* _TASK TO COMPLETE_:
Your task is to retype, exactly and only, the lines from the one containing "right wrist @" to the final line of the entries, leaving out all pictures.

= = =

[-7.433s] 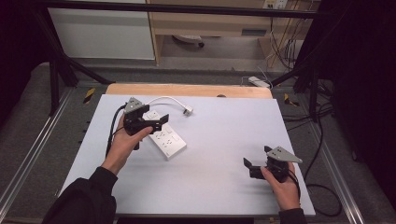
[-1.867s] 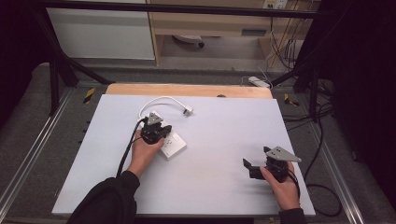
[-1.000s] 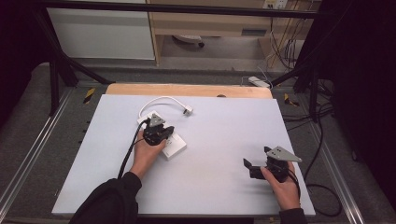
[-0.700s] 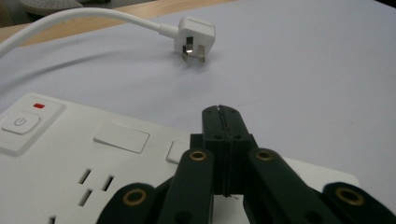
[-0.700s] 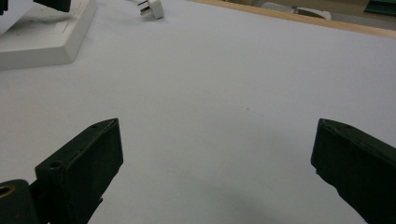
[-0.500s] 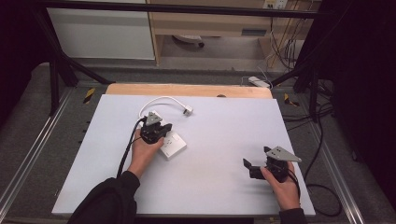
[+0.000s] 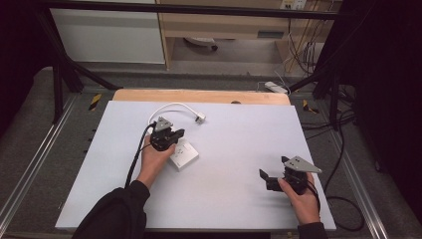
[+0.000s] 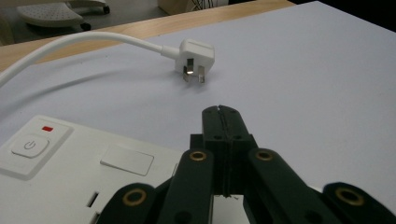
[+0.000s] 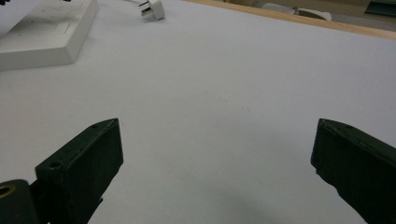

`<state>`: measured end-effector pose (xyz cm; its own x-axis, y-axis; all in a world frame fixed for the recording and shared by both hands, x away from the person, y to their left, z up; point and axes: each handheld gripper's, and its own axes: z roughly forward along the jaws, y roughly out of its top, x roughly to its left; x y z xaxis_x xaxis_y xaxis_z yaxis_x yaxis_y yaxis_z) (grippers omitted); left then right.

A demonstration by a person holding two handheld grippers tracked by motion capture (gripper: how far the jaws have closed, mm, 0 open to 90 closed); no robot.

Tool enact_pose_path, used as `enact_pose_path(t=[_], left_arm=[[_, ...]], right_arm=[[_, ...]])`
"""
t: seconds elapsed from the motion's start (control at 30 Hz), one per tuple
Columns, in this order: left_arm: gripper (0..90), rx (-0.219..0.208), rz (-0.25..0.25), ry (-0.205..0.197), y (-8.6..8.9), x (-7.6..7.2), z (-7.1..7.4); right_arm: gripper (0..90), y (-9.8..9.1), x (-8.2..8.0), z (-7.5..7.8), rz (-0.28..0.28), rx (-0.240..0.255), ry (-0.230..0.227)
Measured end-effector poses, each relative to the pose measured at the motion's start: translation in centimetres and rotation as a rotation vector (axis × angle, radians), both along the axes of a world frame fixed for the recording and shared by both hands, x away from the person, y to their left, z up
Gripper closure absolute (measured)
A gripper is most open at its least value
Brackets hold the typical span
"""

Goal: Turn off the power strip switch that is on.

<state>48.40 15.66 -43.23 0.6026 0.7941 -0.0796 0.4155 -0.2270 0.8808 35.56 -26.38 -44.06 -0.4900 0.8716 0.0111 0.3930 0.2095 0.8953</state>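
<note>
Left gripper view: left gripper (image 8: 223,112) pressed together over power strip (image 8: 70,168); plug (image 8: 194,56) prongs seemingly face it; right gripper (image 9: 215,163) spread.

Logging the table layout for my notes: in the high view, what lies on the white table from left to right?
Left claw → white power strip → white plug → right claw.

We see a smooth, glossy white plastic socket block (image 8: 65,168) and plug (image 8: 194,56) with shiny metal pins. The table's white top (image 7: 239,149) looks matt, its far edge (image 7: 199,96) bare wood.
</note>
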Motion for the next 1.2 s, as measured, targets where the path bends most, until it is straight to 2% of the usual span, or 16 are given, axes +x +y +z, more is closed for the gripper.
enact_pose_path(t=[0.07, 0.3, 0.4, 0.7, 0.87, 1.2], left_arm=[[88.6, -0.007, 0.003, -0.001, 0.1, 0.0, 0.1], [60.3, -0.034, 0.044, -0.036, 0.3, 0.1, 0.7], [46.8, -0.028, 0.051, -0.043, 0.3, 0.2, 0.8], [19.3, -0.052, 0.050, -0.061, 0.5, 0.1, 2.0], [10.6, -0.066, 0.035, -0.065, 0.4, -0.2, 2.5], [8.2, -0.078, 0.050, -0.074, 1.3, -0.5, 3.4]], right_arm=[[2.7, 0.0, 0.0, 0.0, 0.000, 0.000, 0.001], [2.7, 0.0, 0.0, 0.0, 0.002, -0.002, 0.000], [2.7, 0.1, 0.0, 0.0, 0.002, -0.003, -0.002], [2.7, 0.1, 0.0, 0.0, 0.004, -0.002, -0.003], [2.6, 0.1, 0.0, 0.1, 0.003, -0.003, -0.005], [2.6, 0.1, 0.0, 0.1, 0.002, -0.003, -0.003]])
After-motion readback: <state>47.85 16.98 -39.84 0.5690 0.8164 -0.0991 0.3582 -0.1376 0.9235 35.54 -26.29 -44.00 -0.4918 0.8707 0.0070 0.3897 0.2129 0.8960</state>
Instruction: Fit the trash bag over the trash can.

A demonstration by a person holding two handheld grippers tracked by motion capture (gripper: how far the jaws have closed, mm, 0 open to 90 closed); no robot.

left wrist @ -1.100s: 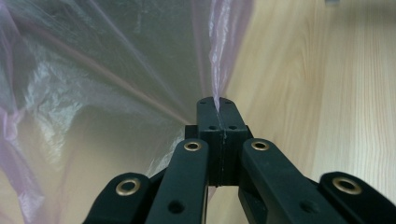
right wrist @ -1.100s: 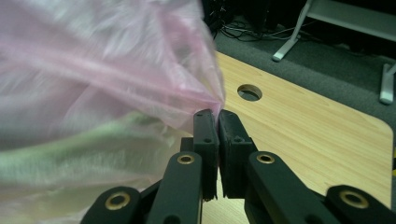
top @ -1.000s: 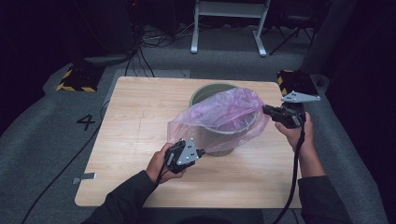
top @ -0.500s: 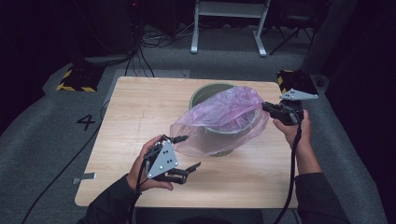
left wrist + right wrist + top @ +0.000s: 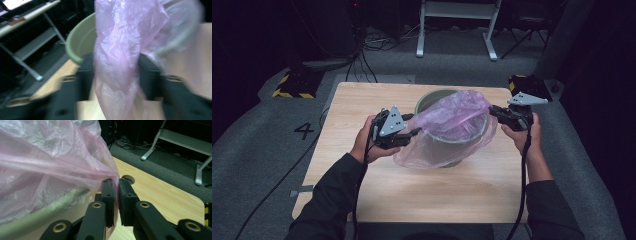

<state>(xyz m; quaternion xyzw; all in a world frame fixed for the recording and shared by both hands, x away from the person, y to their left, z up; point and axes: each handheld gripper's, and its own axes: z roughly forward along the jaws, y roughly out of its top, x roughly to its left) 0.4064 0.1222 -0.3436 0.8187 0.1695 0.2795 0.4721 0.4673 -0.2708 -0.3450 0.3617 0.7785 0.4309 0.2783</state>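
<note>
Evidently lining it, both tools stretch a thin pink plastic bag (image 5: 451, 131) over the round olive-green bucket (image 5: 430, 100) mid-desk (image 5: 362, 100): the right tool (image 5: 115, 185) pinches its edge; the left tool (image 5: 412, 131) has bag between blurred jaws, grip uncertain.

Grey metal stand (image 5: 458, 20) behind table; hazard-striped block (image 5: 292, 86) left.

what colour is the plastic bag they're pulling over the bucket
Translucent pink-purple. The plastic bag shows best in the right gripper view, draped over the green bucket.
</note>
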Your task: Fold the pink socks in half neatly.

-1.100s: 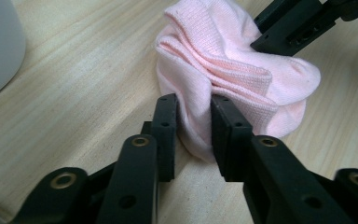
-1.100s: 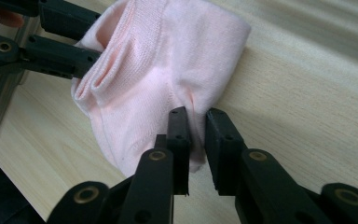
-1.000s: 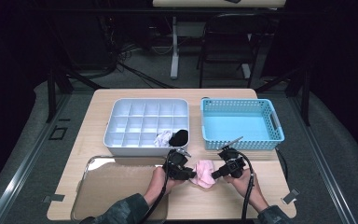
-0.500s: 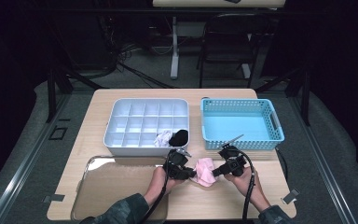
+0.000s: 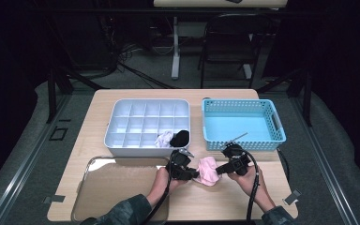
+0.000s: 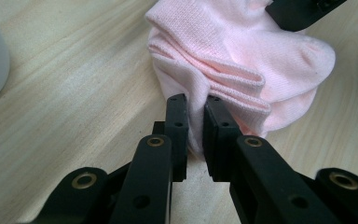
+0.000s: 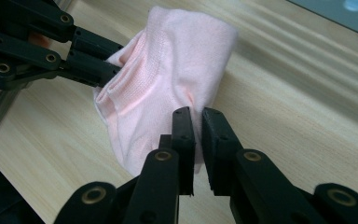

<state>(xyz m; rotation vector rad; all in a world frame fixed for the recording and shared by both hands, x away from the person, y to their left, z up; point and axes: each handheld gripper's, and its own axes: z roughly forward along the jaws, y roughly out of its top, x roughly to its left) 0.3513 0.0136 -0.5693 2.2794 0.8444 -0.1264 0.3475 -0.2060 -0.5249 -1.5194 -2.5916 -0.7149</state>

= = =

* _WRITTEN REPLY_:
right wrist @ -1.100s: 
top @ -1.000s: 
top @ -0.500s: 
left wrist + right wrist + top @ +0.000s: 

<state>(xyz m; quaternion xyzw; all in a world frame fixed for the recording and shared by both hands, x away from the person, y to their left, z up; point and axes: each handheld gripper's, and its own axes: z roughly forward along the jaws, y roughly out of its top, x roughly to its left) 0.4064 0.1222 -0.3436 0.8187 0.1695 0.2795 0.4721 0.4673 -0.2708 -0.3450 0.3617 0.7785 0.4309 0.2783</state>
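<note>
Evidently lining it, both tools stretch a thin pink plastic bag (image 5: 451, 131) over the round olive-green bucket (image 5: 430, 100) mid-desk (image 5: 362, 100): the right tool (image 5: 115, 185) pinches its edge; the left tool (image 5: 412, 131) has bag between blurred jaws, grip uncertain.

Grey metal stand (image 5: 458, 20) behind table; hazard-striped block (image 5: 292, 86) left.

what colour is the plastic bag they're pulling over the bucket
Translucent pink-purple. The plastic bag shows best in the right gripper view, draped over the green bucket.
</note>
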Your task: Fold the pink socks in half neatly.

-1.100s: 
-1.100s: 
-1.000s: 
-0.500s: 
+0.000s: 
+0.000s: 
+0.000s: 

<state>(xyz m; rotation vector rad; all in a world frame fixed for the recording and shared by both hands, x away from the person, y to their left, z up; point and axes: each handheld gripper's, and its own axes: z roughly forward along the jaws, y roughly out of its top, x roughly to its left) 0.3513 0.0136 -0.5693 2.2794 0.8444 -0.1264 0.3475 -0.2060 -0.5249 -1.5194 -2.5916 -0.7149</state>

This finishes the answer.